Heather Cox Richardson

Department of Homeland Security Inspector General Joseph Cuffari, a Trump appointee, yesterday sent a surprising letter to the Senate Committee on Homeland Security and its House counterpart. The letter said that the Department of Homeland Security had notified Cuffari’s office that “many U.S. Secret Service (USSS) text messages, from January 5 and 6, 2021, were erased as part of a device-replacement program. The USSS erased those text messages after OIG [Office of Inspector General] requested records of electronic communications from the USSS, as part of our evaluation of events at the Capitol on January 6.” Further, the letter said, DHS personnel had repeatedly refused to produce records without first showing them to attorneys, which had created long delays and confusion over “whether all records had been produced.”

In other words, an inspector general thought the Secret Service had deleted texts from agents on January 5 and 6 after being instructed to produce them. Representative Bennie Thompson (D-MS) chairs both the House Homeland Security committee and the House Select Committee to Investigate the January 6th Attack on the U.S. Capitol. Cuffari’s letter sent the information about deleted texts directly to the top.

The Secret Service immediately responded that “the insinuation that the Secret Service maliciously deleted text messages following a request is false. In fact, the Secret Service has been fully cooperating with the OIG in every respect—whether it be interviews, documents, emails, or texts.”

But this information raises questions about the role of Secret Service members in the events of January 6. Trump blurred the lines between the Secret Service and the presidency when he appointed Secret Service assistant director Anthony Ornato his deputy chief of staff in December 2019. We know Vice President Mike Pence refused to get into a car driven by a Secret Service agent on January 6, apparently concerned that the driver might not follow his instruction, and that President-elect Biden had to be assigned a new Secret Service team out of concerns that the presidential detail was allied with Trump. And last week, the Trump-appointed director of the Secret Service, James Murray, resigned.

The only good news here for Republicans is that the outrage over these deleted (or lost) texts has distracted from the firestorm over the 10-year-old child from Ohio forced to travel to Indiana for an abortion after being raped. That story, reported by the doctor who performed the abortion, was picked up by national news and by President Joe Biden, who asked people to “imagine being that little girl” in a speech about abortion rights.

Ohio’s attorney general Dave Yost told the Fox News Channel that he doubted the story because he had not heard that there had been any report of a rape, although as journalist Magdi Semrau noted on Twitter, sexual assault, especially sexual assault of a child, is rarely reported. Yost later said “there is not a damn scintilla of evidence” that such a thing happened. Right-wing media immediately began to assert that the story was false, and the Indiana attorney general, Todd Rokita, went further, telling Fox News Channel host Jesse Watters that his office would investigate the doctor who provided abortion care to the child, suggesting she had not filed a report on the case as legally required.
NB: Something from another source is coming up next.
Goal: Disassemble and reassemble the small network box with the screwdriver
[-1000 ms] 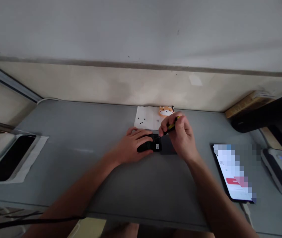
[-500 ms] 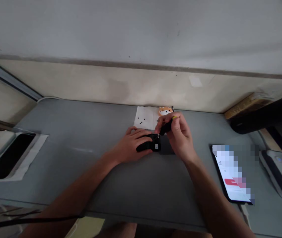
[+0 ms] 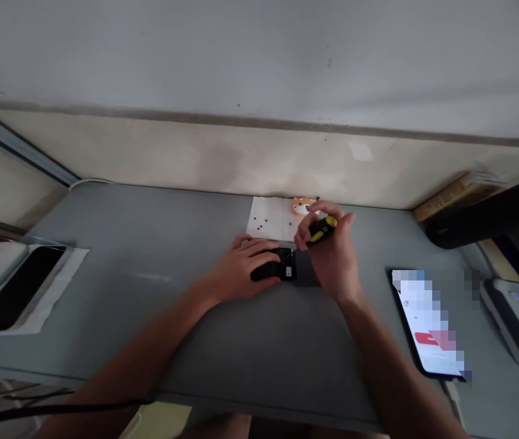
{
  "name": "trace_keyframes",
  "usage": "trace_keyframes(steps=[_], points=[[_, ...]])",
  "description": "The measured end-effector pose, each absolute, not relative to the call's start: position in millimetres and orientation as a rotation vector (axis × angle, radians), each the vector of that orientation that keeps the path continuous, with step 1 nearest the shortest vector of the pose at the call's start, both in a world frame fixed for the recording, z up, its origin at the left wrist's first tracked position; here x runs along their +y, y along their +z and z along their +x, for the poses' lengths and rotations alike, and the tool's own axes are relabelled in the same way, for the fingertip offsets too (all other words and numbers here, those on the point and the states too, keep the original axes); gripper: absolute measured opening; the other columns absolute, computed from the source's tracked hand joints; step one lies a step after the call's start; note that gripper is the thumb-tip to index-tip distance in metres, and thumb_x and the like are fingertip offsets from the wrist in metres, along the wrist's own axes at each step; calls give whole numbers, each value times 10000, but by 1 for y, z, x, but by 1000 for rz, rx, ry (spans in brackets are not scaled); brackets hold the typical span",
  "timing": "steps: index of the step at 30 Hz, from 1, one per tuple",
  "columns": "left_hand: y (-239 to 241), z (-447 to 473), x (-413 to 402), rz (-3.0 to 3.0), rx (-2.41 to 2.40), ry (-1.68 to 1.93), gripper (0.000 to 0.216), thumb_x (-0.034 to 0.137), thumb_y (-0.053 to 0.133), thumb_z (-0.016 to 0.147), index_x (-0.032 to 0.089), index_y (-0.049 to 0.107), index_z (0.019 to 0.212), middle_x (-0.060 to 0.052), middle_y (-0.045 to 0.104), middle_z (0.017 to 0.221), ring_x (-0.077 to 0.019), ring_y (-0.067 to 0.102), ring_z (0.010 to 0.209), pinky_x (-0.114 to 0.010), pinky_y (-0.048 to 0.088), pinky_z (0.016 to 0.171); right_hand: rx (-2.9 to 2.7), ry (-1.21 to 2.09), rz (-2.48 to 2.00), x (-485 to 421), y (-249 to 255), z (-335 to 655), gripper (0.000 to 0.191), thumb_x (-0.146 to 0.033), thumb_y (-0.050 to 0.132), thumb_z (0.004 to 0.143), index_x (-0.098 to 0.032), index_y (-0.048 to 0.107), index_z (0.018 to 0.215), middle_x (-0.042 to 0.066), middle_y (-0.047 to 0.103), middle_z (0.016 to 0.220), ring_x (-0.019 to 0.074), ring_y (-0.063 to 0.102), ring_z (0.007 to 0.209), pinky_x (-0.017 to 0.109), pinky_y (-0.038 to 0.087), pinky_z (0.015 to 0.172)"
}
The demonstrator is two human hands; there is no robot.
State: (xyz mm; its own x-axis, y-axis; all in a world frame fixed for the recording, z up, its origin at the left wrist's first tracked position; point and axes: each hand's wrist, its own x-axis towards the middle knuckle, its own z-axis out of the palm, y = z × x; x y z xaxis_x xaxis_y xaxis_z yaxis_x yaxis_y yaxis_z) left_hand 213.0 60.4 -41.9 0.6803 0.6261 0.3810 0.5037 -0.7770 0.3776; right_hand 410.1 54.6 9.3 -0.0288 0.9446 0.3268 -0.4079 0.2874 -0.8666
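My left hand [image 3: 241, 269] lies over a small black rectangular device [image 3: 289, 261] on the desk, its fingers holding the device down. A white label shows near the device's right end; its exact kind I cannot make out. In my right hand [image 3: 335, 259] is a screwdriver [image 3: 321, 230] with a black and yellow handle, tilted so its tip meets the device's upper right part. The thumb stands off the handle while the other fingers curl round it. Behind the hands, a white paper [image 3: 268, 213] carries several tiny dark pieces, like screws.
An orange-and-white animal-face item [image 3: 300, 206] rests on the paper's right side. At the right are a lit phone [image 3: 428, 329] on a cable, a power strip [image 3: 518, 323] and a black cylinder [image 3: 488, 210]. A dark phone [image 3: 19, 286] lies at the left.
My right hand has turned and its thumb has come off the handle, showing more of the screwdriver's yellow end. My left hand and the device stay in place.
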Motion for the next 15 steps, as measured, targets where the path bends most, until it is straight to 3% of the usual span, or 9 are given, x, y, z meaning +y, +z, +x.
trace_keyframes(steps=[2,4,8,12,15], points=[[-42,213,61,2658,904,719,242,438,613,1000,235,683,1112,-86,706,1295,-253,662,1196,-451,423,1080,-1080,1265,-628,55,11,411,383,-593,465,1006,-259,649,1036,-18,543,738,130,524,665,310,456,652],[-42,212,61,2657,910,704,248,443,607,1003,240,685,1122,-87,697,1316,-258,650,1219,-461,415,1096,-1085,1271,-639,54,11,413,309,-544,574,973,-250,671,963,-4,581,832,130,574,750,316,480,733],[-41,213,59,2650,934,692,250,432,605,1001,247,690,1146,-84,697,1318,-257,647,1221,-459,401,1113,-1122,1257,-650,53,10,415,290,-513,697,909,-256,570,865,-30,600,845,115,591,702,319,493,725],[-41,214,58,2658,960,689,251,443,607,997,247,697,1124,-81,713,1282,-258,663,1188,-460,396,1108,-1171,1195,-663,54,8,413,288,-533,625,953,-267,535,888,-52,522,686,116,509,606,297,442,628],[-41,214,58,2664,960,692,245,438,608,999,242,693,1119,-86,707,1300,-260,662,1193,-464,386,1114,-1113,1254,-658,55,8,412,359,-597,482,999,-263,613,988,-16,527,752,135,522,677,314,462,674]])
Today, law enforcement officers in Columbus, Ohio, arrested a 27-year-old man who confessed to raping the child. In addition, Politico found the required report filed correctly. A lawyer for the doctor released a statement saying the doctor “took every appropriate and proper action in accordance with the law and both her medical and ethical training as a physician. She followed all relevant policies, procedures, and regulations in this case, just as she does every day to provide the best possible care for her patients. She has not violated any law, including patient privacy laws, and she has not been disciplined by her employer. We are considering legal action against those who have smeared my client.”

When this Supreme Court, packed by former president Trump and the Republican Senators with three new “originalists,” handed down the Dobbs v. Jackson Women’s Health decision on June 24, 2022, many people observed that the dog had caught the car. Republicans have turned out evangelical voters for years with the promise of overturning the 1973 Roe v. Wade decision legalizing abortion nationally, but the truth is that Roe was popular, and legal abortion hid the many terrible events that led to its legalization in the first place. According to one estimate, in the 1960s there were between 200,000 and 1.2 million illegal abortions annually, which created such a public health crisis that doctors set out to decriminalize abortion and keep that medical issue between a woman and her doctor.

Now, right off the bat of the Dobbs decision, Americans have to grapple with precisely the sort of case that dramatically illustrates why people require abortion rights.

In response, some anti-abortion activists have doubled down on the idea that no abortion is acceptable. Lawyer Jim Bopp, who is the general counsel for the National Right to Life Committee, told Megan Messerly and Adam Wren of Politico that under the laws he would like to enact, the 10-year-old victim “would have had the baby, and as many women who have had babies as a result of rape, we would hope that she would understand the reason and ultimately the benefit of having the child.”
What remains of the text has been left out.